▶ [Directions for this task] In the records below, begin at the line that has "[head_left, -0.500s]" and stop after the line that has "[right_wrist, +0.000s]"; quote those lines verbatim and nothing more.

╔══

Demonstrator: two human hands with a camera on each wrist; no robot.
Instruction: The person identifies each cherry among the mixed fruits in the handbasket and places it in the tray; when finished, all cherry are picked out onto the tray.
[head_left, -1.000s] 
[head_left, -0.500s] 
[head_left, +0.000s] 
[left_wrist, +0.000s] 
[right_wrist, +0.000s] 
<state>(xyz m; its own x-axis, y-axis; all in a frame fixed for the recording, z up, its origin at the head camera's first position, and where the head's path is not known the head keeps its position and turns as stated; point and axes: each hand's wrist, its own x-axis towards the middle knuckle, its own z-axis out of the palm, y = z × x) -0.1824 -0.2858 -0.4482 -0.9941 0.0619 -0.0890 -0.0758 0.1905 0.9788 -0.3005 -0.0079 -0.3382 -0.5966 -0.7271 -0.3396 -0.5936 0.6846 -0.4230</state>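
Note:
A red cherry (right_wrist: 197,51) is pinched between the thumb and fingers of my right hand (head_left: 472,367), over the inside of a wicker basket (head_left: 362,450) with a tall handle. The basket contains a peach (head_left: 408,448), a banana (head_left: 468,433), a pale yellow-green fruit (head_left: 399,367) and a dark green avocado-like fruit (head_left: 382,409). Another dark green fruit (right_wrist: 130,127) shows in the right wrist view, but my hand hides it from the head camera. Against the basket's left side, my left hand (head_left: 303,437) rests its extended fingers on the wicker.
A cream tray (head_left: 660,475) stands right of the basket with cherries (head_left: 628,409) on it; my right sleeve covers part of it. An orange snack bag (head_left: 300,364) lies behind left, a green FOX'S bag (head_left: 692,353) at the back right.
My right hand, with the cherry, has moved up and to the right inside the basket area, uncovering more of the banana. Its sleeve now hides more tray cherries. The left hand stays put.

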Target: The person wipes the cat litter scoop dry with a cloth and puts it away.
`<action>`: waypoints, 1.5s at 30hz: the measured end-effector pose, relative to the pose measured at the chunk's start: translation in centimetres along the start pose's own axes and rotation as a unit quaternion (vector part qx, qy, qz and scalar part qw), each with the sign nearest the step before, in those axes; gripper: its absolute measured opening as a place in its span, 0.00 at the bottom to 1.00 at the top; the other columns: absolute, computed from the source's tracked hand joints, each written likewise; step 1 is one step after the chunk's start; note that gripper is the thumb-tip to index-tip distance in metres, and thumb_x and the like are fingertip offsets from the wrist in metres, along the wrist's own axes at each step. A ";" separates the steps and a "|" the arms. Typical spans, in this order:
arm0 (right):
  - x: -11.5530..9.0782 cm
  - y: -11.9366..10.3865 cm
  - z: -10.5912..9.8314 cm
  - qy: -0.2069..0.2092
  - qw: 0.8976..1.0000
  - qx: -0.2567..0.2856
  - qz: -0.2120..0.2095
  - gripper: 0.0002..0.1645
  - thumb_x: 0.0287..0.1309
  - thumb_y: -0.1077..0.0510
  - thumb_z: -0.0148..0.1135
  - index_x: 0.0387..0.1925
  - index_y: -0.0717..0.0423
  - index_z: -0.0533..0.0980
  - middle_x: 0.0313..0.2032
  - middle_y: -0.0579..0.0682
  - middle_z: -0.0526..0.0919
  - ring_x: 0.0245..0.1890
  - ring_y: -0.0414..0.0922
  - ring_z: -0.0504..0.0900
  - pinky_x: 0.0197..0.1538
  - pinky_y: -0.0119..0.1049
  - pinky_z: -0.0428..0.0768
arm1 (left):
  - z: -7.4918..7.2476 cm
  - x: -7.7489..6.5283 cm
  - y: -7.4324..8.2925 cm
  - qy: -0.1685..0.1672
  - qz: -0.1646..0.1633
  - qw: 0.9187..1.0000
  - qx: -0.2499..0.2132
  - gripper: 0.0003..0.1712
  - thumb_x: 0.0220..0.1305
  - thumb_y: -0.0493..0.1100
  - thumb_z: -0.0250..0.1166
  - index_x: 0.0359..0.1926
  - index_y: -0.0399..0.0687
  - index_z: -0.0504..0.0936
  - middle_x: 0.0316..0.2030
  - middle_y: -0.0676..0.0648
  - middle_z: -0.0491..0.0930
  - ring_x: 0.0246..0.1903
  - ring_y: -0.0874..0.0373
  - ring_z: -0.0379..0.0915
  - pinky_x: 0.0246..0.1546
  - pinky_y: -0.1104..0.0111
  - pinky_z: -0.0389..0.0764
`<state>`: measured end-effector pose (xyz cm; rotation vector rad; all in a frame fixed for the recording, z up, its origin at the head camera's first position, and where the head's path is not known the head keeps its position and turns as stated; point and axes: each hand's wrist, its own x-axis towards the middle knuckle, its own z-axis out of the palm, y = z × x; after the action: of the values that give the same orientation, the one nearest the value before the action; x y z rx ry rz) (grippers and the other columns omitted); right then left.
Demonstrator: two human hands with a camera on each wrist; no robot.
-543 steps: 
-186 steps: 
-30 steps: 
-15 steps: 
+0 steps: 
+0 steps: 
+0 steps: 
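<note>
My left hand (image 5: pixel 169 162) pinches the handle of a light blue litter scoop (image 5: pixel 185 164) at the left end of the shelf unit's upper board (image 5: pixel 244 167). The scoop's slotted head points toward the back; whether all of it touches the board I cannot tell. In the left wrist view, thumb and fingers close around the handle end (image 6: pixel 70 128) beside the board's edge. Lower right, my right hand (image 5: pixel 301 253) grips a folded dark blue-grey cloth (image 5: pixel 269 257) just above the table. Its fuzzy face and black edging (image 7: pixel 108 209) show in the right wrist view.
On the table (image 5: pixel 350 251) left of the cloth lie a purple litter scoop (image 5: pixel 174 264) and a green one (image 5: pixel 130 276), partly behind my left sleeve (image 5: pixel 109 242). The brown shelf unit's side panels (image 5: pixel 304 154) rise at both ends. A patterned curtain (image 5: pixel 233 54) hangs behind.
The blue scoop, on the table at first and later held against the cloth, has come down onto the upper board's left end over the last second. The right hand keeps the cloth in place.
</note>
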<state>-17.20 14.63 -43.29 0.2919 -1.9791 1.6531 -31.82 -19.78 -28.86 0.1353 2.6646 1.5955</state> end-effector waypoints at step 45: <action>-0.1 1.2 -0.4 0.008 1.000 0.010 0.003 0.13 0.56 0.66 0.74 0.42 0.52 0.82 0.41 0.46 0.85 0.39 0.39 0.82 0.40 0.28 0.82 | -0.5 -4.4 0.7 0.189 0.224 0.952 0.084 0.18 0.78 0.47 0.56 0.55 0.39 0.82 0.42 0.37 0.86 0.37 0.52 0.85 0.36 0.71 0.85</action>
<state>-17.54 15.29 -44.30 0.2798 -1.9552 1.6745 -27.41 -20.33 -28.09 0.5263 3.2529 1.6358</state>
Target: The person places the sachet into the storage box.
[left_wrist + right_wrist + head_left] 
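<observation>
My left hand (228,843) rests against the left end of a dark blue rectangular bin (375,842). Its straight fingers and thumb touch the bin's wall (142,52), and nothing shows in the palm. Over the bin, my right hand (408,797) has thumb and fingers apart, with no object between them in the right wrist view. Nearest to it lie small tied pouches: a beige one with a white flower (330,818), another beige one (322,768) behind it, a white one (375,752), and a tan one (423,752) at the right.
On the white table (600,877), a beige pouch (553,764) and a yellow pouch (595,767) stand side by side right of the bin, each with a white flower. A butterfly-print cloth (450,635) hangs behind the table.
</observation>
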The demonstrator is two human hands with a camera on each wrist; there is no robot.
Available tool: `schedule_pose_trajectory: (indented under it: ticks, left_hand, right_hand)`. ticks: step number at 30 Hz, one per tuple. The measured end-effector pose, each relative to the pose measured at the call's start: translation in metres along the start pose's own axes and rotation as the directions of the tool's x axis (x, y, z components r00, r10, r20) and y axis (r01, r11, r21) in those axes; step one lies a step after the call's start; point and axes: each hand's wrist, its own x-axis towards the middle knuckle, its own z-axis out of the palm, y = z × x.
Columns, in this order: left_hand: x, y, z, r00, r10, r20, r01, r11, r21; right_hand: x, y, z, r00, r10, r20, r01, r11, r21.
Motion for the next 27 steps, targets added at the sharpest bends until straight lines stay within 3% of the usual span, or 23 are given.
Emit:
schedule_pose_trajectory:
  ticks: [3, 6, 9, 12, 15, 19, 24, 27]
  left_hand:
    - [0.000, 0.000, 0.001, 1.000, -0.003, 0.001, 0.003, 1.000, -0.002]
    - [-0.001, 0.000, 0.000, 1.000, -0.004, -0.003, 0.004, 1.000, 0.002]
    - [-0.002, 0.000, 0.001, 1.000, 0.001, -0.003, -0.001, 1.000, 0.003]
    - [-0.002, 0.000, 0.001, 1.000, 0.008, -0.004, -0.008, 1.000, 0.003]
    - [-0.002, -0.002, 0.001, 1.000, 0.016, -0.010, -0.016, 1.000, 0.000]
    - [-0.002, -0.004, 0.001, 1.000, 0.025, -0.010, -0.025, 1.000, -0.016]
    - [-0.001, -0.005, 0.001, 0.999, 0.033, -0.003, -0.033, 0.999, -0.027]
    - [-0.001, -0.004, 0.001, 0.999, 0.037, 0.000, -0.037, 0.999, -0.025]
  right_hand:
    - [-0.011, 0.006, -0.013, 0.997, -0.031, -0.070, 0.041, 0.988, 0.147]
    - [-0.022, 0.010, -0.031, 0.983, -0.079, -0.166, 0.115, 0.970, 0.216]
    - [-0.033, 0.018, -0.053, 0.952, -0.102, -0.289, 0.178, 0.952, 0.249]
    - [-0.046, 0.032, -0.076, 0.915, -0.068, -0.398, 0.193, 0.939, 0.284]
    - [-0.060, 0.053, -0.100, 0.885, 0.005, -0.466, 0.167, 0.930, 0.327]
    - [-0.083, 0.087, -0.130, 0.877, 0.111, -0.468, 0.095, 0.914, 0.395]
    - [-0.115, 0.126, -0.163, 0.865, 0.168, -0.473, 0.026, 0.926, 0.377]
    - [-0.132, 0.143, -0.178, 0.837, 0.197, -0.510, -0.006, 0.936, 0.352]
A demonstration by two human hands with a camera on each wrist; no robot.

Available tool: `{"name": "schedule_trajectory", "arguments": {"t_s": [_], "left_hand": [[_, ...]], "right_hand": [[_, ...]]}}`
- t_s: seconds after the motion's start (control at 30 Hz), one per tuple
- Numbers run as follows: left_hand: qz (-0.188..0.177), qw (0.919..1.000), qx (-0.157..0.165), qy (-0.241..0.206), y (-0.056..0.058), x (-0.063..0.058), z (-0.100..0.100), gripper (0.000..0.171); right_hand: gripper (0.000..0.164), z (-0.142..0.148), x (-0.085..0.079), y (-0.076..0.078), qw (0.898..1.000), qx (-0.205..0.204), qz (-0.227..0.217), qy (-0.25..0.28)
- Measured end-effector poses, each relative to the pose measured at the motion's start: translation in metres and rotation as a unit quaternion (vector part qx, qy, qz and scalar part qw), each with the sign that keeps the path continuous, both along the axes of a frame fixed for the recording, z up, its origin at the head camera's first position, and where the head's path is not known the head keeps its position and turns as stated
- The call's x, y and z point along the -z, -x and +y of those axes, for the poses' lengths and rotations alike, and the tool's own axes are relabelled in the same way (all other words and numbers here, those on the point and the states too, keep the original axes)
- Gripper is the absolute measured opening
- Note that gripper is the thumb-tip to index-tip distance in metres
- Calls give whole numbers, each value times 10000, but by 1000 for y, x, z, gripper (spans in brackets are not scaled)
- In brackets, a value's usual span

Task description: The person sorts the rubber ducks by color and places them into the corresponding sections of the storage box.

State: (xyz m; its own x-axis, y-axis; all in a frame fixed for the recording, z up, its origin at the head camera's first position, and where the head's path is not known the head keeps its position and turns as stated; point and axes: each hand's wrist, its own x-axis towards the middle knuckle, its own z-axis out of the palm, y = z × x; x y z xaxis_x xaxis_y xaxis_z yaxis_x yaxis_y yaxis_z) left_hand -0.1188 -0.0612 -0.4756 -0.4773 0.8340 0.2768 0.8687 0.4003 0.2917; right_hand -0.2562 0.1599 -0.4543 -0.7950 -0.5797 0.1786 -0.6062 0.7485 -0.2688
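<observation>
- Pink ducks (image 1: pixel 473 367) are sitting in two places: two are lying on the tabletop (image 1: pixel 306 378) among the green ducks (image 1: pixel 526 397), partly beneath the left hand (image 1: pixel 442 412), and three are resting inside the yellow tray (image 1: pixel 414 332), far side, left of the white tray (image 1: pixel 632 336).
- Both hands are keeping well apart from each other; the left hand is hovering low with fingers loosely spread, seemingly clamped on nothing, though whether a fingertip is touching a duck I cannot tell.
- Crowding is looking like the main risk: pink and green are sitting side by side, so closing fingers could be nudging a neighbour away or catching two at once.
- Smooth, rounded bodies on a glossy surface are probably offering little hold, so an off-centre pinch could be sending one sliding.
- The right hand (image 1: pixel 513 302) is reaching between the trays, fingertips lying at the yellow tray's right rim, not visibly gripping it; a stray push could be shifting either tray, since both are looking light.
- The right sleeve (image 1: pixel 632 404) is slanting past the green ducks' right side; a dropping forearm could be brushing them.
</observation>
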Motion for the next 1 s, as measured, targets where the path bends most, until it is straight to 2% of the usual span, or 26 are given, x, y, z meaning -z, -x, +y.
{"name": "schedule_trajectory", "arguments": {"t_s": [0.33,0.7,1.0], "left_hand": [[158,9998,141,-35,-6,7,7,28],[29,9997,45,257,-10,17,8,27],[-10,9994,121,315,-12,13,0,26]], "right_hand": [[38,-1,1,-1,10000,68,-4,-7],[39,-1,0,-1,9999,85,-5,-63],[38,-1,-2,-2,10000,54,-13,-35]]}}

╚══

▶ [Exercise response]
[head_left, -0.500s] 
[head_left, +0.000s] 
[left_wrist, +0.000s] 
[right_wrist, +0.000s] 

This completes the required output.